Exercise description – Note how many lines of the material that follows include the string "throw", and state only that number.

Data provided –

Content starts

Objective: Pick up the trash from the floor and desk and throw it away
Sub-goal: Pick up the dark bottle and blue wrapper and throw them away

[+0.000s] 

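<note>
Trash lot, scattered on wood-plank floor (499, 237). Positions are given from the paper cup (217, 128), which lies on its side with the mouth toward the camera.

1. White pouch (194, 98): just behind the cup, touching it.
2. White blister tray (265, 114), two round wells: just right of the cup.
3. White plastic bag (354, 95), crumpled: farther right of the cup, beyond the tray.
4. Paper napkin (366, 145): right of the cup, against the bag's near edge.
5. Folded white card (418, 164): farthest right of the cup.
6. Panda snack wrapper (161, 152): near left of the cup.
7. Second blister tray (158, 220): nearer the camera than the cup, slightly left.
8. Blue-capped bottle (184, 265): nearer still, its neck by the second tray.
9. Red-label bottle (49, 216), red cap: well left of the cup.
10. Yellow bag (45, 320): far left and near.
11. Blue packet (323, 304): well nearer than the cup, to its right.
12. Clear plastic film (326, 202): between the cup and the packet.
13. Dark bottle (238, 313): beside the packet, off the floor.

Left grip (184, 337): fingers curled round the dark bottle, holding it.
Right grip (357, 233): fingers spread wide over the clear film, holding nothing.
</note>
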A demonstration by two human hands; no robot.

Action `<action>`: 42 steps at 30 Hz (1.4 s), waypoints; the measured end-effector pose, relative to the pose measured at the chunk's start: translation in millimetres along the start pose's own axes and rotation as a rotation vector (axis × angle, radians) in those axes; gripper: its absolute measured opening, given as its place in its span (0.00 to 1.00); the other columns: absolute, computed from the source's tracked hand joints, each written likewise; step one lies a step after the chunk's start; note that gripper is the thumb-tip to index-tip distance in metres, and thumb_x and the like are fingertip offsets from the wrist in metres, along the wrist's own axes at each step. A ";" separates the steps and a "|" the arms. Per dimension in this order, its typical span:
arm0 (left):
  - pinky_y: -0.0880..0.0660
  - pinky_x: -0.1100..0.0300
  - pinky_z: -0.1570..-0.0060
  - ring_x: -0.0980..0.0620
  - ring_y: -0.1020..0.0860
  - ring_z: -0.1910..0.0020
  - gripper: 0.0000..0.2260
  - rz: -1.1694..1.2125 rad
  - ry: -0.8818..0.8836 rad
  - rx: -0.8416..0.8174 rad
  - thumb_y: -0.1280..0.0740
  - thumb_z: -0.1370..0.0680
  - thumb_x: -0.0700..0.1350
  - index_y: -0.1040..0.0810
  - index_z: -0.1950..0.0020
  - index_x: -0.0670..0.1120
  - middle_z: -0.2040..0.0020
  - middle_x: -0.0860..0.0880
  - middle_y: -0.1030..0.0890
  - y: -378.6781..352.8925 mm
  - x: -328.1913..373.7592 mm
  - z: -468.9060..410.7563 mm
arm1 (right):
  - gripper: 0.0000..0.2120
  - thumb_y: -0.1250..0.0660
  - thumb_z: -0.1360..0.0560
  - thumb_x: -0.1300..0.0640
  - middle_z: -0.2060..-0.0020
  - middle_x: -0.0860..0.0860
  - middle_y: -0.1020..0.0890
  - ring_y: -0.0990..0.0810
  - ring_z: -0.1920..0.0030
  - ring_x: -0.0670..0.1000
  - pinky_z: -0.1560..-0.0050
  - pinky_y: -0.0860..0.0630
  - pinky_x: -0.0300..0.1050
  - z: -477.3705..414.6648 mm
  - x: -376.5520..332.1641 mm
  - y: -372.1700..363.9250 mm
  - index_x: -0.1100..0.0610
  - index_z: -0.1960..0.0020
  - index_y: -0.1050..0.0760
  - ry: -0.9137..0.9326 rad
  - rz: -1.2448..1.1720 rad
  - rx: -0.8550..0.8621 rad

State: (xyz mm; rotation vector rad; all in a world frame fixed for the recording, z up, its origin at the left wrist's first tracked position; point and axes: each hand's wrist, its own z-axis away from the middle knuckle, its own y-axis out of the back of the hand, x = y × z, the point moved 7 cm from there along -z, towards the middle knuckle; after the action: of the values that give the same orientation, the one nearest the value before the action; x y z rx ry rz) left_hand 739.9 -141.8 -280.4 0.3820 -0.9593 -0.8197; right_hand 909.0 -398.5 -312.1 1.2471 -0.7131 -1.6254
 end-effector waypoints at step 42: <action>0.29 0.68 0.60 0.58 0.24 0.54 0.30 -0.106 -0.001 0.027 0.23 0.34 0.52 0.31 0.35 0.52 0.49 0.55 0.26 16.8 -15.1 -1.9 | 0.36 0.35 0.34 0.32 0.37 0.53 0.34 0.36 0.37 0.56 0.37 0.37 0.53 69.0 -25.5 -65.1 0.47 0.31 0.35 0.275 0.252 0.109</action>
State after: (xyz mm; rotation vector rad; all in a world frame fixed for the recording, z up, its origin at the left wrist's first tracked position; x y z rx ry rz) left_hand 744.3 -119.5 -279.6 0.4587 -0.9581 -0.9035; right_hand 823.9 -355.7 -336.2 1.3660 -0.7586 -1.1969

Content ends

Exercise response – 2